El quinteto está feliz. Nicosia les confirmó que la AFA se haría cargo de los costos de traslados y de estadía mientras formen parte del plantel. "Te imaginás conocer Buenos Aires por primera vez e ir al predio de Ezeiza y entrenar en esas canchas. Es algo increíble", relata Núñez.

Salik no se queda atrás y emite la frase de remate: "es lo que soñamos toda la vida. Lo tenemos al alcance de la mano".

"El interior es el futuro del fútbol femenino"

"La selección Argentina saldrá adelante con las chicas del interior del país. Por eso vale la pena hacer el esfuerzo de buscarlas. Además me gustaría aclarar algo: si el fútbol femenino avanza será por las jugadoras de las provincias", aseguró Luis María Nicosia, entrenador de AFA en una charla que mantuvo con LG Deportiva.

- ¿Tan convencido está?

- El fruto aparecerá. El nivel es bueno por lo que uno observó. Hay que ir a buscarlas, ponerles los mejores profesores, médicos, nutricionistas y que entrenen con 40 pelotas para que que puedan profundizar su técnica. Las chicas de acá tienen un hambre de gloria infernal. Mirá esa chica que separé y le pedí que bajara cinco kilos. No dudó en aceptar la propuesta.

- ¿Por eso apuesta al interior?

- Hay que salir de Buenos Aires, porque si no te quedás con lo que tenés. Hoy tengo 46 chicas del interior que van de lunes a jueves a entrenar. Por ejemplo, el otro día, en Misiones rescaté una chica de 1,94 metros que puede rendir muy bien. Por eso no quiero dejar de recorrer ningún rincón del país.

- ¿Cómo ve el futuro de los equipos que dirige?

- Ojo que no soy mago. Sí podremos estar en el futuro a la altura de los países que hoy marcan el rumbo en el fútbol femenino. Soy humilde y trataré de buscar lo mejor para la Selección. En esta visita, por ejemplo, que duró muy poco, llevé cinco jugadoras. Se que los resultados serán mucho mejores si es que tengo más tiempo para analizar a las chicas.

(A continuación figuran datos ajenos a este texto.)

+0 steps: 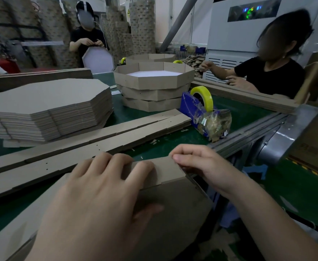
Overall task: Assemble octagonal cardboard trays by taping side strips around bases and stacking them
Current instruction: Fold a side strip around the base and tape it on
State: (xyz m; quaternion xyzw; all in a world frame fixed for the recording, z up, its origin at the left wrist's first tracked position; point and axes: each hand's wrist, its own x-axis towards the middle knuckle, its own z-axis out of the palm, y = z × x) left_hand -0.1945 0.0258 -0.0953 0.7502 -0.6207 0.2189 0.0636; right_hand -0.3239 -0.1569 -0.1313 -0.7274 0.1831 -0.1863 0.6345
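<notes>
A brown octagonal cardboard base (173,210) lies upside down in front of me, with a side strip (165,170) folded against its far edge. My left hand (101,196) presses flat on the base, fingertips over the strip. My right hand (197,162) pinches the strip's top right corner between thumb and fingers. Three finished trays (154,85) are stacked at the centre back. A tall pile of flat octagonal bases (47,106) stands at the left. Long side strips (98,140) lie across the green table. A blue tape dispenser (201,110) with yellow tape sits to the right.
A metal conveyor rail (252,129) runs along the table's right edge. One person in black sits at the right (267,74); another stands at the back left holding a white octagon (98,59). More strips (41,76) lie at the far left. Cardboard stacks fill the background.
</notes>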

- Todavía hay muchos prejuicios...

- El fútbol femenino es un deporte y nada más. A las jugadoras no hay que hacerles creer que porque juegan no son femeninas. Hay que enseñarles que cuando entrenan o juegan deben ponerse botines, pero fuera del campo tranquilamente pueden usar zapatos con tacos aguja.

- ¿Qué opina de que las niñas se sumen a las competencias oficiales de infantiles?

- Está bien que hayan decidido incorporar a las niñas en las divisiones infantiles de la Liga Tucumana de Fútbol. Mientras no las lastimen, está todo bien. A la preselección Sub 17 la haré jugar con los varones que también entreno. Así se van soltando.